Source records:

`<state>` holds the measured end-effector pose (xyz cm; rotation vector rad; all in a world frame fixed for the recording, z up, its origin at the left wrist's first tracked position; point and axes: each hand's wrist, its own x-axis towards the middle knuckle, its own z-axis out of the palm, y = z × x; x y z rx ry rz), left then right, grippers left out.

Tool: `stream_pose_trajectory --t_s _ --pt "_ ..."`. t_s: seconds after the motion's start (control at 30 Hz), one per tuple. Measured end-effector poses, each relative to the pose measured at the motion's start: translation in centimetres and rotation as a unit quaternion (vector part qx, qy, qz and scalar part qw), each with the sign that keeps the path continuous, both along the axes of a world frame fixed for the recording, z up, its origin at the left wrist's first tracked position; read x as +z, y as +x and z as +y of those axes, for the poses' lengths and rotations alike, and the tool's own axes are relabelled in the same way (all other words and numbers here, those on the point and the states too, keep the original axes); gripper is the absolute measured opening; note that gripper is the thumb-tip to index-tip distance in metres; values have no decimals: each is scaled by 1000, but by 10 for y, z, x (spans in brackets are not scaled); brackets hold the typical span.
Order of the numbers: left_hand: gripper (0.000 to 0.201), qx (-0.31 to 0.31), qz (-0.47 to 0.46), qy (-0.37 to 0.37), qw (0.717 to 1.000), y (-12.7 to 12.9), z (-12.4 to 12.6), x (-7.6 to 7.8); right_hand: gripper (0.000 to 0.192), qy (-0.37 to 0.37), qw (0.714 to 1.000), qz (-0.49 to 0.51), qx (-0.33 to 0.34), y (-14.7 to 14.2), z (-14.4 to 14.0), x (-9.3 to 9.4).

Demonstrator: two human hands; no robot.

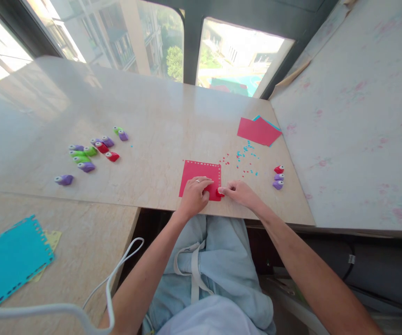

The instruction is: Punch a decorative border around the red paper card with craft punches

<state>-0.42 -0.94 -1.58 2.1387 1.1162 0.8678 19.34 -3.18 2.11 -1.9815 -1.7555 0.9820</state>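
Hands on a red paper square at the worktop's near edge

The left hand (194, 195) presses flat on the red paper square (199, 176), fingers together; the right hand (240, 191) has its fingers pinched on a small red punch (219, 191) at the square's near right corner.

A pale marble-patterned counter (124, 107) ran beneath two dark-framed windows (237, 60), through which sunlit buildings and trees showed far below. Daylight glared off the stone. To the right stood a whitish wall (357, 121) with faint pink stains
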Motion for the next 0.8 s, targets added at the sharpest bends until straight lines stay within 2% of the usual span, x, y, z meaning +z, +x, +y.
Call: stream_pose_trajectory --t_s 0.13,0.3,0.5,0.67,0.73,0.8 --pt "45 1 -3 4 1000 0 0 0 55 1 1000 19 -10 2 1 -1" --pt "43 1 -3 5 1000 1 0 0 61 -32 994 96 -29 3 -3 1" --pt "43 -1 -3 5 1000 1 1 -1 60 -55 985 153 -58 3 -6 5" --pt "41 -1 -7 13 1000 0 0 0 54 -6 980 187 -68 1 -15 -3" --pt "41 -2 -6 16 1000 0 0 0 60 29 986 160 -45 -3 -21 -8" --pt "40 -4 -8 18 1000 0 0 0 56 80 991 104 -10 -8 -27 -14"
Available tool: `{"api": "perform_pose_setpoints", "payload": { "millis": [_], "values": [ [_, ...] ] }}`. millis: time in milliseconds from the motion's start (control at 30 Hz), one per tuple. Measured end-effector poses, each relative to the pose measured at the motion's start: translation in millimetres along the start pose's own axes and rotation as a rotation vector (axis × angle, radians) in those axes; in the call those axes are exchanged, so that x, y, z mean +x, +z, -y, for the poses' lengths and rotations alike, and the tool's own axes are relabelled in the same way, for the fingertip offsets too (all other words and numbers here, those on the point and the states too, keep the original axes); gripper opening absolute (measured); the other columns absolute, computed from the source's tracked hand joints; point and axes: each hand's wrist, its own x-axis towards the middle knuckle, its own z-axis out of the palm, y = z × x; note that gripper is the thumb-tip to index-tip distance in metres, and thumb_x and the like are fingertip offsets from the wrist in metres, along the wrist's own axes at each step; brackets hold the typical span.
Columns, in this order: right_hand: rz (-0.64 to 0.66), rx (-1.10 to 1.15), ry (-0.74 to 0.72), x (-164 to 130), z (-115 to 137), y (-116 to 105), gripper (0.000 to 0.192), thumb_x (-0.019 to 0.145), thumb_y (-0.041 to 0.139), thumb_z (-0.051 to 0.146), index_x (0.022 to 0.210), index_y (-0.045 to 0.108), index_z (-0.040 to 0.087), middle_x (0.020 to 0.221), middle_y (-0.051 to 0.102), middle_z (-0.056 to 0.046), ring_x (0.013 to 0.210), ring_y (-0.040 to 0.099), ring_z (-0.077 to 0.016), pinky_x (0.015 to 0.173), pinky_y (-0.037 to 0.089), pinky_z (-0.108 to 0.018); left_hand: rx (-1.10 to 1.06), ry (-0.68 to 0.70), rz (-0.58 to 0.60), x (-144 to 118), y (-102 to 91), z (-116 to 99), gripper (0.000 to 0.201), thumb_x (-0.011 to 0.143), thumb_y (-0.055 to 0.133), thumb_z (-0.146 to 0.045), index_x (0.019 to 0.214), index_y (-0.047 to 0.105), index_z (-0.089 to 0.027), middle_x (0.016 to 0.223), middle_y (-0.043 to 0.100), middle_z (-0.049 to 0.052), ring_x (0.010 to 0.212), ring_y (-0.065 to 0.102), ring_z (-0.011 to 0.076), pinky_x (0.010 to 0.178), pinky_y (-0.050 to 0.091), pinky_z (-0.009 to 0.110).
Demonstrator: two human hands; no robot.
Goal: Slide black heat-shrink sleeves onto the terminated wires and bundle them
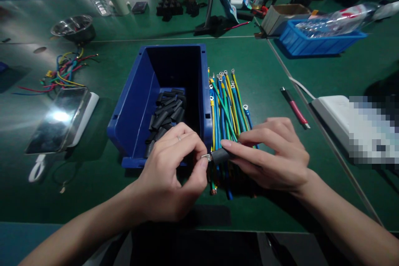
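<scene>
The big green table (280,91) carries everything here. In its middle sits a blue bin (174,56) with a heap of short black tubes (166,112) inside, and just to the right of the bin lies a bundle of wires (227,104) in green, yellow and blue, with little metal rings on their far ends. The wires run away from the person, from near to far. Both hands meet just in front of the bin's near right corner, on top of the near ends of the wires. The right hand (274,158) pinches a black sleeve (221,155) between thumb and fingers. The sleeve lies sideways, left to right. The left hand (170,170) pinches a small metal tip (206,157) that pokes out of the sleeve's left end. So each hand is closed on one end of the same little piece, and the two hands are almost touching. A red and black pen (294,108) lies further right, and a phone (57,118) lies at the left. No writing can be read anywhere.
</scene>
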Motion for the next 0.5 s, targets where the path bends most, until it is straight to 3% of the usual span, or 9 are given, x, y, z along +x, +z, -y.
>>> {"api": "perform_pose_setpoints", "payload": {
  "millis": [333,500],
  "values": [
    [-0.009,0.042,-0.014,-1.8,2.9,5.5,0.032,0.086,0.068,0.022,0.118,0.065,0.028,0.082,0.069,0.000,0.071,0.053,-0.0157,0.069,0.042,-0.034,0.003,-0.001,0.043,-0.5,-2.0,0.2,0.022,0.087,0.046,-0.011,0.067,0.046,-0.019,0.068,0.049,-0.003,0.068,0.047,0.0125,0.064,0.037,0.029],
    [-0.033,0.142,-0.010,0.7,2.7,0.4,0.035,0.092,0.060,0.029,0.124,0.057,0.017,0.086,0.070,-0.006,0.078,0.059,-0.0191,0.069,0.046,-0.036,-0.071,-0.071,0.029,-0.1,-3.9,-1.0,0.022,0.089,0.046,-0.014,0.068,0.051,-0.019,0.070,0.051,-0.002,0.069,0.050,0.0127,0.063,0.038,0.028]
  ]
}}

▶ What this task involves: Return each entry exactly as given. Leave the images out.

▶ Your response:
`<state>` holds the measured end-effector pose (xyz cm; rotation vector rad; all in a world frame fixed for the recording, z up, its origin at the left wrist's first tracked position; point and axes: each hand's wrist, its own x-axis towards the middle knuckle, its own z-axis out of the palm, y = z × x; x y z rx ry rz), left then right, grippers left out.

Tool: `stream_pose_trajectory --t_s _ --pt "_ ..."`. t_s: seconds after the motion's start (control at 30 Hz), one per tuple. Measured end-effector poses, each relative to the pose measured at the motion's start: translation in centimetres and rotation as a unit quaternion (vector part qx, qy, qz and scalar part qw), each with the sign that keeps the path continuous, both along the axes of a world frame fixed for the recording, z up, its origin at the left wrist's first tracked position; read x as +z, y as +x and z as +y of those axes, for the poses' lengths and rotations alike, and the tool's own axes are relabelled in the same way (all other words and numbers here, those on the point and the states too, keep the original axes); gripper is the absolute measured opening; note that gripper is the thumb-tip to index-tip distance in metres; values have no decimals: each is scaled by 1000, but by 10 for y, z, x (spans in brackets are not scaled); brackets hold the typical span.
Order of the numbers: left_hand: gripper (0.000 to 0.201), qx (-0.31 to 0.31), qz (-0.47 to 0.46), qy (-0.37 to 0.37), qw (0.717 to 1.000), y (-12.7 to 12.9), z (-12.4 to 12.6), x (-7.6 to 7.8); right_hand: gripper (0.000 to 0.192), qy (-0.37 to 0.37), qw (0.714 to 1.000), qz (-0.49 to 0.51), qx (-0.33 to 0.34), y (-14.7 to 14.2), z (-14.4 to 14.0), x (-9.3 to 9.4).

Demonstrator: two human hands; no robot.


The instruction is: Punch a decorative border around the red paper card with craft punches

<state>-0.42 -0.94 -1.58 2.1387 1.1162 0.8678 19.34 -3.18 2.11 -1.9815 -1.7555 0.9820</state>
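Hands on a red paper square at the worktop's near edge

The left hand (194, 195) presses flat on the red paper square (199, 176), fingers together; the right hand (240, 191) has its fingers pinched on a small red punch (219, 191) at the square's near right corner.

A pale marble-patterned counter (124, 107) ran beneath two dark-framed windows (237, 60), through which sunlit buildings and trees showed far below. Daylight glared off the stone. To the right stood a whitish wall (357, 121) with faint pink stains
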Motion for the next 0.8 s, targets added at the sharpest bends until straight lines stay within 2% of the usual span, x, y, z meaning +z, +x, +y.
Call: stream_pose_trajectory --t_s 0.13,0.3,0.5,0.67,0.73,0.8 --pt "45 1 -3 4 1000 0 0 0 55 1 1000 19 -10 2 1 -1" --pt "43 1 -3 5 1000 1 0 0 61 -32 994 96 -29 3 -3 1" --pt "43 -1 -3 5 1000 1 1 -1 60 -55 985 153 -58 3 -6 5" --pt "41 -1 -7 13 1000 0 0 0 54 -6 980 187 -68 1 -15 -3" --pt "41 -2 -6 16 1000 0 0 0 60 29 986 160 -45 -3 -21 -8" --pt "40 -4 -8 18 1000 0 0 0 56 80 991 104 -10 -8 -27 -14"
Available tool: `{"api": "perform_pose_setpoints", "payload": { "millis": [_], "values": [ [_, ...] ] }}`. millis: time in milliseconds from the motion's start (control at 30 Hz), one per tuple. Measured end-effector poses, each relative to the pose measured at the motion's start: translation in millimetres along the start pose's own axes and rotation as a rotation vector (axis × angle, radians) in those axes; in the call those axes are exchanged, so that x, y, z mean +x, +z, -y, for the poses' lengths and rotations alike, and the tool's own axes are relabelled in the same way, for the fingertip offsets too (all other words and numbers here, those on the point and the states too, keep the original axes); gripper opening absolute (measured); the other columns absolute, computed from the source's tracked hand joints; point and axes: each hand's wrist, its own x-axis towards the middle knuckle, its own z-axis out of the palm, y = z × x; note that gripper is the thumb-tip to index-tip distance in metres, and thumb_x and the like are fingertip offsets from the wrist in metres, along the wrist's own axes at each step; brackets hold the typical span.
Columns, in this order: right_hand: rz (-0.64 to 0.66), rx (-1.10 to 1.15), ry (-0.74 to 0.72), x (-164 to 130), z (-115 to 137), y (-116 to 105), gripper (0.000 to 0.192), thumb_x (-0.019 to 0.145), thumb_y (-0.041 to 0.139), thumb_z (-0.051 to 0.146), index_x (0.022 to 0.210), index_y (-0.045 to 0.108), index_z (-0.040 to 0.087), middle_x (0.020 to 0.221), middle_y (-0.051 to 0.102), middle_z (-0.056 to 0.046), ring_x (0.013 to 0.210), ring_y (-0.040 to 0.099), ring_z (-0.077 to 0.016), pinky_x (0.015 to 0.173), pinky_y (-0.037 to 0.089), pinky_z (-0.108 to 0.018); left_hand: rx (-1.10 to 1.06), ry (-0.68 to 0.70), rz (-0.58 to 0.60), x (-144 to 118), y (-102 to 91), z (-116 to 99), gripper (0.000 to 0.201), thumb_x (-0.011 to 0.143), thumb_y (-0.055 to 0.133), thumb_z (-0.146 to 0.045), index_x (0.019 to 0.214), index_y (-0.047 to 0.105), index_z (-0.089 to 0.027), middle_x (0.016 to 0.223), middle_y (-0.043 to 0.100), middle_z (-0.049 to 0.052), ring_x (0.010 to 0.212), ring_y (-0.065 to 0.102), ring_z (-0.011 to 0.076), pinky_x (0.010 to 0.178), pinky_y (-0.050 to 0.091), pinky_z (-0.009 to 0.110).
Demonstrator: two human hands; no robot.
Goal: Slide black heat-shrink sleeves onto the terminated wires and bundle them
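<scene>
The big green table (280,91) carries everything here. In its middle sits a blue bin (174,56) with a heap of short black tubes (166,112) inside, and just to the right of the bin lies a bundle of wires (227,104) in green, yellow and blue, with little metal rings on their far ends. The wires run away from the person, from near to far. Both hands meet just in front of the bin's near right corner, on top of the near ends of the wires. The right hand (274,158) pinches a black sleeve (221,155) between thumb and fingers. The sleeve lies sideways, left to right. The left hand (170,170) pinches a small metal tip (206,157) that pokes out of the sleeve's left end. So each hand is closed on one end of the same little piece, and the two hands are almost touching. A red and black pen (294,108) lies further right, and a phone (57,118) lies at the left. No writing can be read anywhere.
</scene>
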Motion for the next 0.5 s, targets where the path bends most, until it is straight to 3% of the usual span, or 9 are given, x, y, z along +x, +z, -y.
>>> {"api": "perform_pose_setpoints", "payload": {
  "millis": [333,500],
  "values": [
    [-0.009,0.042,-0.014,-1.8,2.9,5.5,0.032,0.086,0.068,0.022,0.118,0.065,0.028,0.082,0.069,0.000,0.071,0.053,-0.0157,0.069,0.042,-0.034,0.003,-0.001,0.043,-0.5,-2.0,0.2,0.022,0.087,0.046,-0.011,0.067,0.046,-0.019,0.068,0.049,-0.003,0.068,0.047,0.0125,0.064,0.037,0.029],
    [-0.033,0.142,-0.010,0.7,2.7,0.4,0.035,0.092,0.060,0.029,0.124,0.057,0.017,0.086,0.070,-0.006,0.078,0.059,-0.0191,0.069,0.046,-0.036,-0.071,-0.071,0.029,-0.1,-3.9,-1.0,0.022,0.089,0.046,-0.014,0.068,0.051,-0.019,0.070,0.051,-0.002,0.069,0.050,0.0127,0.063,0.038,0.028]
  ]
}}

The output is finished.